The Green Card is an internationally accepted document which proves that the minimum compulsory insurance cover is in place on a vehicle. It allows the free movement of vehicles across international borders and ensures that victims of accidents involving foreign registered vehicles are not disadvantaged.
Within the European Economic Area (EEA), of which the UK is part by virtue of its EU membership, the Motor Insurance Directive (MID) builds on the Green Card system and as a result the UK is also currently part of a ‘free circulation area’ developed by the EU. This allows for border controls on motor insurance to be abolished resulting in the free movement of vehicles within the EEA, Andorra, Serbia and Switzerland.
An early fear of the consequences of Brexit was that UK drivers travelling within Europe would once again be subject to the Green Card System which has not been developed significantly since the 1970s. The documents still have to be issued on green paper and cannot be delivered electronically.
According to the Association of British Insurers (ABI), returning to the Green Card System would create the following problems:
- A lack of clarity over when motorists and haulage operators needed to tell their insurer they intended to travel overseas (making last minute trips more difficult).
- Major disruption for commercial fleets, who would have needed a new certificate for each individual vehicle.
- Creates particular problems if someone’s insurance is due for renewal overseas – they would need to arrange for a replacement document to be sent for them (possibly from their new insurer).
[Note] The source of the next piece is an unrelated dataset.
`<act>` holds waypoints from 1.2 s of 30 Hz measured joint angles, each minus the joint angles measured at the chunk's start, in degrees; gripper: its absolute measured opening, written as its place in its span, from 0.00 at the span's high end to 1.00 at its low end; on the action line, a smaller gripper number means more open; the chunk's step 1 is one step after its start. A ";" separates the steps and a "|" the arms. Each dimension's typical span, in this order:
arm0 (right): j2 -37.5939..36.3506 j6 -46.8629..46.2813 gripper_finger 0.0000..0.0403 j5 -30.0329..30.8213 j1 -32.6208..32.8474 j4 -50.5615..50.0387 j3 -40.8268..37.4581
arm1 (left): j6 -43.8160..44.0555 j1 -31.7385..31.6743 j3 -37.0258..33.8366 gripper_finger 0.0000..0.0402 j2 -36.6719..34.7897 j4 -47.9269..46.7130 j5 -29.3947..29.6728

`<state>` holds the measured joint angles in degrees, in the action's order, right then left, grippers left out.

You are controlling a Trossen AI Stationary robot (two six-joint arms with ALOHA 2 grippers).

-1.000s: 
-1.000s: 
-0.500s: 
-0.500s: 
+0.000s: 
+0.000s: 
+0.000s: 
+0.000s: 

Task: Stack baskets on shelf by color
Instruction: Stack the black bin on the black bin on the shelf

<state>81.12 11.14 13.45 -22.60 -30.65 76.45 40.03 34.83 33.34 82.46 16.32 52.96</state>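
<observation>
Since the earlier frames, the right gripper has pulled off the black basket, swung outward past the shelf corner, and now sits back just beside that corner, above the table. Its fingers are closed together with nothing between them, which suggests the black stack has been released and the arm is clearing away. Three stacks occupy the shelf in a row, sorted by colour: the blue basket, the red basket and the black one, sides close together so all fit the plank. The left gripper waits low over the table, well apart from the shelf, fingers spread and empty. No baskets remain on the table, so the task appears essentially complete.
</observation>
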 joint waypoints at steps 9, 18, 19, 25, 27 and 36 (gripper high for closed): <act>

- Additional problems if any driver loses or misplaces their Green Card documents while overseas – they would need to arrange for a replacement document to be sent for them.
The Government intends to keep the UK within the ‘free circulation area’ and that the UK would adopt the same status as Andorra, Serbia and Switzerland. This decision is subject to formal approval of the European Commission.
In addition to the free circulation area, the Motor Insurance Directive (MID) requires Member States to establish a compensation body for victims of motor accidents where the vehicle is uninsured or untraced.
The MID also requires a scheme for ‘visiting victims’ to be established. This is where someone is the victim of a motor accident when visiting another ‘Green Card’ country (but only where the victim and the responsible vehicle are from the EEA). The scheme allows the injured party to pursue their compensation claim against the driver’s insurer in their home country, without having to deal with a foreign insurer or legal system. The provisions of the MID only apply where the victim of an accident resides in an EEA Member State (which, post-Brexit, UK residents will not).
Unless the current scheme can be maintained or replicated, UK victims of a motor accident which takes place in an EEA country will lose the protection provided by the MID and will be forced to pursue their claim in the country where the accident happened making recovery of losses much more difficult.